■ Your objective: The line with "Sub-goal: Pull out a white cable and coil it" starts the range, and the last line of the listing ends it. Retype that range exactly, without pictures.

[Information provided Boundary: Start]

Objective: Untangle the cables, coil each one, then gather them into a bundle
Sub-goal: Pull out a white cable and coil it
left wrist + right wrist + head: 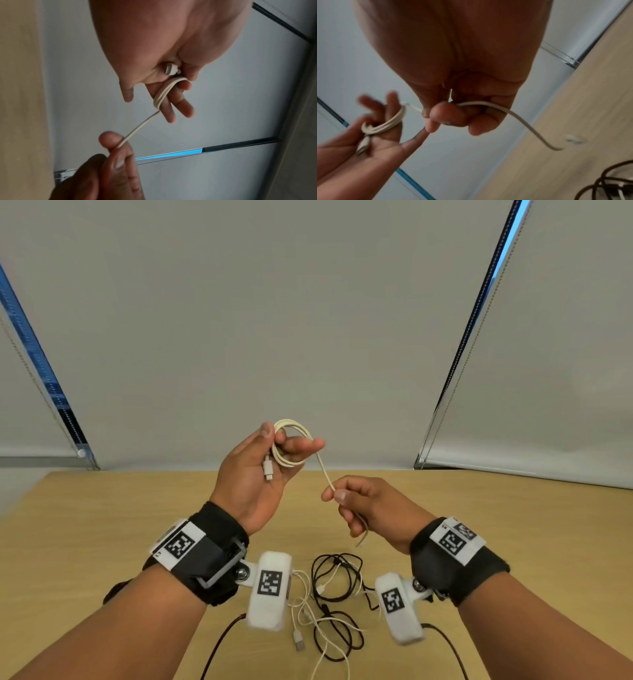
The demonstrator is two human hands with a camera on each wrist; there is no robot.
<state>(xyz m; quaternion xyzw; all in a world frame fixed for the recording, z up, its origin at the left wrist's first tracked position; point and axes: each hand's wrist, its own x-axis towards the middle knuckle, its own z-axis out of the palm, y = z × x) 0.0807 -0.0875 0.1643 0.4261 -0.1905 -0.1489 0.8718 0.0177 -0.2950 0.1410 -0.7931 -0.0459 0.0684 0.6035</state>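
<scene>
Head view looks down over both forearms. Each wrist view faces along its palm, close behind the fingers. All three share the cream cable (320,463) (137,129) (522,116) between fingertips.

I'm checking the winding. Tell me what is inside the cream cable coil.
Fingers of the left hand pass through the cream cable coil; a connector plug lies against the palm. How the innermost loops sit is hidden by them.

Lighting's soft and even, with bright blue daylight leaking through gaps between the blinds (308,320). No harsh shadows on the worktop (102,525). Head view bends straight lines at the edges. Both wrist views are dimmer, grainy, and the fingers smear with motion blur.
</scene>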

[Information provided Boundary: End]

■ Response box:
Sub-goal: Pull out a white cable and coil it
left wrist + right wrist + head: 
The demonstrator is two human hands with a camera on each wrist; there is no robot.
<state>(xyz m; quaternion xyzw; all in a world frame fixed for the recording, z up, its origin at the left wrist's first tracked position; point and axes: each hand's wrist, its own x-axis towards the middle knuckle, its own z-axis out of the palm, y = z × x) 0.0807 -0.0875 0.1643 0.4261 -0.1905 -0.1489 0.8718 0.0177 -0.2950 0.1410 -0.7931 -0.0459 0.0684 0.6035</state>
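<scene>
Head view looks down over both forearms. Each wrist view faces along its palm, close behind the fingers. All three share the cream cable (320,463) (137,129) (522,116) between fingertips.

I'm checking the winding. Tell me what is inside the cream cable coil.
Fingers of the left hand pass through the cream cable coil; a connector plug lies against the palm. How the innermost loops sit is hidden by them.

Lighting's soft and even, with bright blue daylight leaking through gaps between the blinds (308,320). No harsh shadows on the worktop (102,525). Head view bends straight lines at the edges. Both wrist views are dimmer, grainy, and the fingers smear with motion blur.
</scene>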

The answer given here is complete.